*WHAT TO WORK ON*:
For this exercise, retype the lines from the one that holds "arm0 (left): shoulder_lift" through the one that holds "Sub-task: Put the" in the records below, both included, exactly and without pictures.

*Collected data entries*:
______________________________

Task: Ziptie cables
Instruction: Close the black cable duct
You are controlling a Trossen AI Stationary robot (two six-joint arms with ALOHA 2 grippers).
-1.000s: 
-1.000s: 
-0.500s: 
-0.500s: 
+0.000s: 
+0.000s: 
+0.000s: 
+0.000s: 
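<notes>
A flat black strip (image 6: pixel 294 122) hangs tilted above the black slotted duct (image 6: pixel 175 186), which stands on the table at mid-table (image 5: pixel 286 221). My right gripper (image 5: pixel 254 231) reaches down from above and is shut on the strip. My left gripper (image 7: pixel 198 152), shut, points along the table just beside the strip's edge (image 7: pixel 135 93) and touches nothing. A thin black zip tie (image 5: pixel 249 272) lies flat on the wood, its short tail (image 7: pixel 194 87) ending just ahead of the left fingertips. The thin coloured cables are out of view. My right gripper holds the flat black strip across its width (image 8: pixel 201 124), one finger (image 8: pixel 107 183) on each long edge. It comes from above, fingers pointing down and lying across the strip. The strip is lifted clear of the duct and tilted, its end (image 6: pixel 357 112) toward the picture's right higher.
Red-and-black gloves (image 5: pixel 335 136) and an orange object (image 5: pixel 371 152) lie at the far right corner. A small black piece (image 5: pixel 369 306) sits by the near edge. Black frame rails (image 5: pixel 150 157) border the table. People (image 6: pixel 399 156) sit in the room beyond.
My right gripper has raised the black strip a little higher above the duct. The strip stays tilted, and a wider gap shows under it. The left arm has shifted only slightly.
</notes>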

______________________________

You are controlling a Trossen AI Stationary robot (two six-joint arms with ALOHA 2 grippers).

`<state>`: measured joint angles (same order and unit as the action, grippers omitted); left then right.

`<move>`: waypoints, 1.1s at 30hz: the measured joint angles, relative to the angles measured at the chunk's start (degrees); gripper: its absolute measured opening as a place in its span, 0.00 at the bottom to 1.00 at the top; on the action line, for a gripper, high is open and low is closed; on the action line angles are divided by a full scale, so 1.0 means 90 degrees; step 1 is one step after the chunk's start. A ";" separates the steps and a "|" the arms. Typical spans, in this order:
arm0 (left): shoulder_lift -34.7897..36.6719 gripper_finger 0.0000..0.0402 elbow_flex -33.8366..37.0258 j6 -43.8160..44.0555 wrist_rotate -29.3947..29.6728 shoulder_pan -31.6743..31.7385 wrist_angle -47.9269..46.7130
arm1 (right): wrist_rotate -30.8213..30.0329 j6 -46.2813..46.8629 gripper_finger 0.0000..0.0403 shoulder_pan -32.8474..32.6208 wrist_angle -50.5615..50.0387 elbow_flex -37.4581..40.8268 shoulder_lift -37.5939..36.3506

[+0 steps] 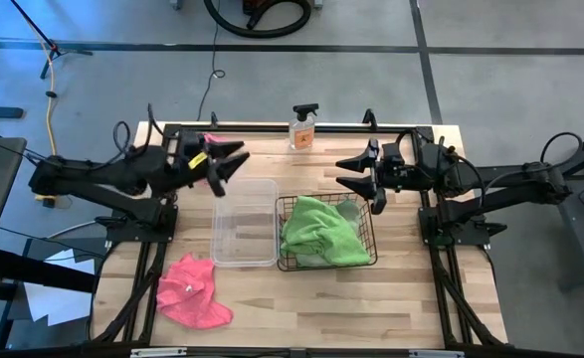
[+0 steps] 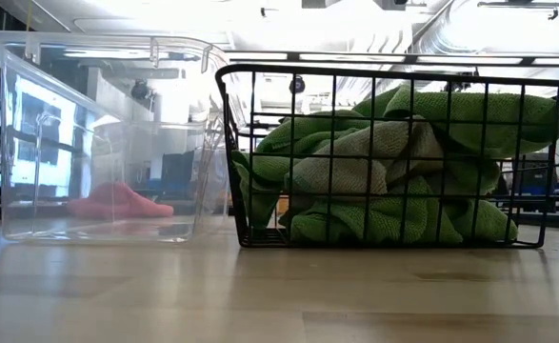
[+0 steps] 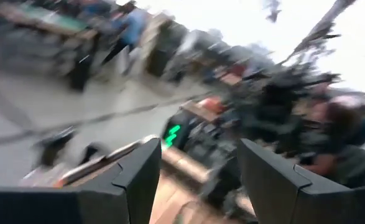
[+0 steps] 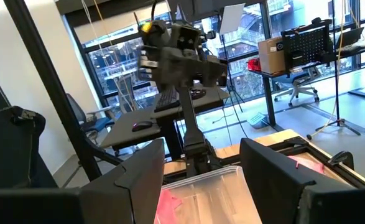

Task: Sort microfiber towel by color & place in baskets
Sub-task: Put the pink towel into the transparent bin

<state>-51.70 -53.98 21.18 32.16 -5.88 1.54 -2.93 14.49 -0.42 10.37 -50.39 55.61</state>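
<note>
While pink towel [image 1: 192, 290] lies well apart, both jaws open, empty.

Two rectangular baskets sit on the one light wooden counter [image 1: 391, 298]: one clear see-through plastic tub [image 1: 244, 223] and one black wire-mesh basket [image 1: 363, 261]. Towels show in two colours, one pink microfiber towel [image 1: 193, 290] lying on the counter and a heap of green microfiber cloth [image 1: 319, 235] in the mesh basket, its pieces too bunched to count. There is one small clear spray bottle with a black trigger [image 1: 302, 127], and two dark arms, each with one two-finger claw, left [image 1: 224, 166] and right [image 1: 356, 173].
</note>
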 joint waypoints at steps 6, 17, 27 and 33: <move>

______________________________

*ANSWER BOX*:
arm0 (left): shoulder_lift -34.7897..36.6719 gripper_finger 0.0000..0.0402 elbow_flex -33.8366..37.0258 j6 -43.8160..44.0555 wrist_rotate -29.3947..29.6728 shoulder_pan -31.6743..31.7385 wrist_angle -47.9269..46.7130
arm1 (right): wrist_rotate -30.8213..30.0329 j6 -46.2813..46.8629 gripper_finger 0.0000..0.0403 shoulder_pan -32.8474..32.6208 wrist_angle -50.5615..50.0387 elbow_flex -37.4581..40.8268 shoulder_lift -37.5939..36.3506

[+0 steps] 
[+0 steps] 
[+0 steps] 
[+0 steps] 

Task: Sort microfiber towel by color & place in baskets
Sub-task: Put the pink towel into the transparent bin

The response is now complete.